Remember the 1st SSD company who did 1 billion IOPS?

Editor:- January 6, 2012 - in a historic demo yesterday showing the capabilities of its latency reducing Auto Commit Memory (ACM) extension Fusion-io announced it had exceeded 1 billion IOPS (64 byte data packets) in a configuration which used 8 HP servers each configured with 8x ioDrive2 Duo PCIe SSDs.

Steve Wozniak, Fusion-io's Chief Scientist said - "...As an engineer, what really excites me about extensions to our core technology such as ACM are the possibilities introduced when flash is utilized as a new memory tier.

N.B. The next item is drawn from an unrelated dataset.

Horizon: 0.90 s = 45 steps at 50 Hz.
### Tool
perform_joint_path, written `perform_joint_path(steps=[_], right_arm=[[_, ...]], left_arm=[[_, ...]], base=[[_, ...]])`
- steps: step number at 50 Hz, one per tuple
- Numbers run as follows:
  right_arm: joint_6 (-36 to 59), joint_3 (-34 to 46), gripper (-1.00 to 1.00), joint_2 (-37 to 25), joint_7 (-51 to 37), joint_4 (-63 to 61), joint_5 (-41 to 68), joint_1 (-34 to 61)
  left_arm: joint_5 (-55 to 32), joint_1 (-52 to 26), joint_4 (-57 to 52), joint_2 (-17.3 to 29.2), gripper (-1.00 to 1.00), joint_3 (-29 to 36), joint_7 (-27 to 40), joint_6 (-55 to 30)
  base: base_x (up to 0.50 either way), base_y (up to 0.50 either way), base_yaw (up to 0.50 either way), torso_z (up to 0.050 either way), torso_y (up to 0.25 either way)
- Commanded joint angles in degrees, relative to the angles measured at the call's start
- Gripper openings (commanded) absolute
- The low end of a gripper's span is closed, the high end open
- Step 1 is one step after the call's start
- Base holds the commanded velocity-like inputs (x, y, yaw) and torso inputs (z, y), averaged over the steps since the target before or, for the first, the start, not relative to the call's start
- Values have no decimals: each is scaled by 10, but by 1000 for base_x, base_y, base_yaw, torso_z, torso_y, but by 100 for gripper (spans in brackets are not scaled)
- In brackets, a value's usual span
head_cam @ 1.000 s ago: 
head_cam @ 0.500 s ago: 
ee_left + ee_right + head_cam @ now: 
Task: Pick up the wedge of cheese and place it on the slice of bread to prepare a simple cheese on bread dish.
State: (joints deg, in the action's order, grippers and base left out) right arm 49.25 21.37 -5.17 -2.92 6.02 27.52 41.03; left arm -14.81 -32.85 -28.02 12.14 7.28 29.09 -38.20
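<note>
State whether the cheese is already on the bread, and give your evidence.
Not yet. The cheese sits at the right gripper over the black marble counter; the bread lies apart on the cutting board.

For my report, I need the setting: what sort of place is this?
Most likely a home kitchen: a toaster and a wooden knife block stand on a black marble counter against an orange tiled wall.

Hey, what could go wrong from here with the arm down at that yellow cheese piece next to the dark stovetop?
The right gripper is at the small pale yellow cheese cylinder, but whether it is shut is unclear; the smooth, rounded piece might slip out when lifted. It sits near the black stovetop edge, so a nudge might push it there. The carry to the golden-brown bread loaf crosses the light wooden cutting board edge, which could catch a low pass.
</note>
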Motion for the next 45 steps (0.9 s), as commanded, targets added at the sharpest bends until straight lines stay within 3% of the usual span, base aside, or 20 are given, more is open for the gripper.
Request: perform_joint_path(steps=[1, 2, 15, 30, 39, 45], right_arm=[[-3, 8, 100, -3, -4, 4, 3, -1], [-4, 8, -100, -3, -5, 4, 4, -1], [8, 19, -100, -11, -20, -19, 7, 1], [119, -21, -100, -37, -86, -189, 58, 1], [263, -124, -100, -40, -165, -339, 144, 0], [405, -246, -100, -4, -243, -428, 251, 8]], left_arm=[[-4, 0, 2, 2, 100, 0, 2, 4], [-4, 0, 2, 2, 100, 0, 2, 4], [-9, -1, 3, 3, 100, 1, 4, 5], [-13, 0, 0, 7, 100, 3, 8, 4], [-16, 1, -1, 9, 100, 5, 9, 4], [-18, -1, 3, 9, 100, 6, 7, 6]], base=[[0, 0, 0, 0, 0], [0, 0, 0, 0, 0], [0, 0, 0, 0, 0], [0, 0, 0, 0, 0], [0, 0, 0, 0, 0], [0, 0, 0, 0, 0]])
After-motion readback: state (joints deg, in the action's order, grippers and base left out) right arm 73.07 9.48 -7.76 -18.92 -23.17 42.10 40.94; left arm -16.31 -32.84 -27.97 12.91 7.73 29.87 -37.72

Instead of treating flash like storage, where data passes through all of the OS kernel subsystems that were built and optimized for traditional storage, our core ioMemory technology offers a platform with new programming primitives that can provide system and application developers direct access to non-volatile memory."

David Flynn, Fusion-io Chairman and CEO said. "This breakthrough is not something that could be achieved with hardware alone. Intelligent software that optimizes NAND flash as a low latency, high-capacity, non-volatile memory solution for enterprise servers can transform the way organizations process the immense amounts of data that powers our lives today."

Editor's comments:- although we're used to thinking about SSD IOPS in terms of bigger packets - such as 4kB - instead of the very small packet size in this demo - IOPS is simply a convenient and not always reliable way of comparing the relative performance of storage products.

In real life - users don't have a choice of what size the R/W operations are which take place in their apps. They occur at all sizes (mostly smaller than 4kB) and when these R/W operations take place in traditional storage architecture systems - which internally impose their own restrictions on the minimum size of atomic data packets - that's where latencies and performance become discontinuous compared to the value of the data update due to amplification and packetization effects.

In my view - the important thing about this demo - is that the same PCIe SSD product which can perform useful work as a storage device - can also be deployed as a super scaler memory device - when it is running the appropriate software.

The difference is that with traditional storage software - you might expect that a 64x PCIe SSD system might hit 64M IOPS or some similar figure (regardless of the small size of the data packet). Instead the demo shows that apps developers can get 16x more performance in small R/W transactions if they are willing to invest the effort to make their apps work with FIO's new APIs.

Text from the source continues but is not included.